Robust decisions in streetscapes and related applications require high fidelity estimation of states and processes in the environment. This activity proposes communication-efficient distributed algorithms to combine sets of cooperative heterogeneous sensors under bandwidth limitation, with provable guarantees. The overarching goals are to manage limited communication bandwidth without suffering performance loss.
Many CS3 applications, including those designed by partners external to the team, depend only upon anonymized, synoptic information about the streetscape. Our Mobility Intelligence application, for example, is concerned only about the objects (e.g., pedestrians, scooters) and activities (e.g., walking, turning left) identified within the streetscape – not the specific characteristics of the participants (e.g., visual information). CS3 is developing a privacy-preserving scene and activity recognition pipeline that simplifies the development of these applications, including those built by external partners. This supports privacy preservation while broadening access for streetscape application developers.

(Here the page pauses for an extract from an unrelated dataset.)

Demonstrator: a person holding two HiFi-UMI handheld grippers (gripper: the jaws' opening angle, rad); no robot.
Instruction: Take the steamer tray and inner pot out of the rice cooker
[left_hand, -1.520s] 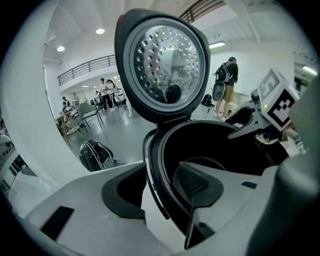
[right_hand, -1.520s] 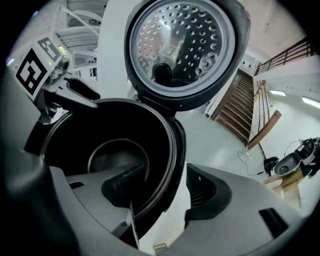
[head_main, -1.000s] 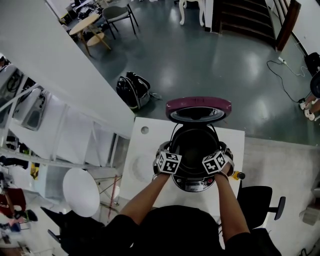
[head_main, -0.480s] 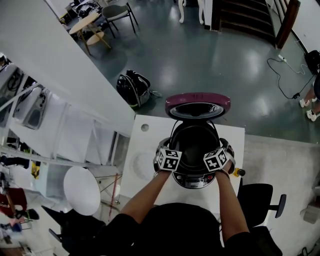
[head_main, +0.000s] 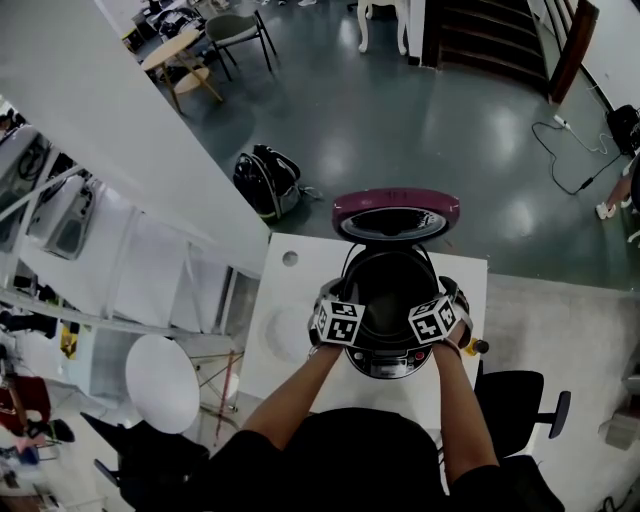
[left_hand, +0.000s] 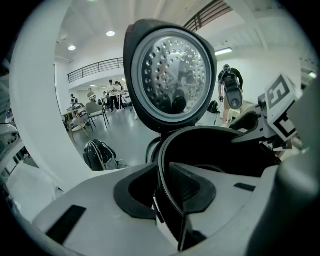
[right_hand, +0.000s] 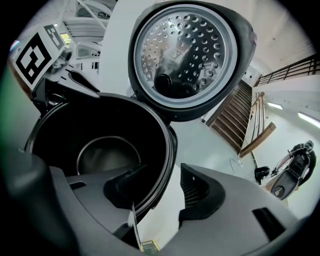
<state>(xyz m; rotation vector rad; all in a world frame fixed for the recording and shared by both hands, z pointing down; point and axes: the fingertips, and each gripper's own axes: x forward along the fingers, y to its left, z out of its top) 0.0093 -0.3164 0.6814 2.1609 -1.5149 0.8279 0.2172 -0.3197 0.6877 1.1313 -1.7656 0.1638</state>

This research is to develop a digital twin platform to support smart streetscape application testing. The digital twin platform is built based on high-resolution LiDAR or photogrammetry scan of the infrastructure and road environment. Trajectories of vehicles, pedestrians, and other road users generated from high-resolution LiDAR and computer vision sensors are used to reconstruct the real-world traffic conditions in the high-resolution infrastructure background. Key research problems lie in addressing the spatial-temporal synchronization and matching of multi-sensor data, predict and infer trajectory data due to line-of-sight coverage loss, and the next-generation traffic simulation models that can simulate high-fidelity traffic behavior in responses to the comprehensive 3D environment in the new digital twin models.
Project 3: Smart Streetscape Operating System or Hypervisor Design
The shift from dedicated computer and network systems (e.g., desktops) to shared-use computer and network systems (e.g., cloud) triggered important changes in the underlying operating systems and ushered in an era of system virtualization, enabling many logical systems to transparently share a smaller number of physical systems. The hypervisors that support this virtualization are a cornerstone of resource utilization efficiency and application scalability. CS3 is exploring new mechanisms –equivalent to components of modern operating systems and hypervisors— to extend these same benefits to future multi-tenant streetscape systems.
Implement a synchronization algorithm that aligns diverse sensors, including cameras and IMUs, to ensure consistent data integration for pedestrian safety applications.
Create a lightweight neural network, CoordinateTransformNet, to convert coordinates from different street-level cameras to a unified top-down view. This facilitates real-time integration of multiple camera feeds for comprehensive pedestrian and vehicle detection at intersections.
Utilize deep learning models such as YOLOv8 for object detection and OC-SORT for tracking. Fine-tune models for urban scenarios to handle various object sizes and complex dynamics, ensuring robust performance even during occlusions or temporary detection failures.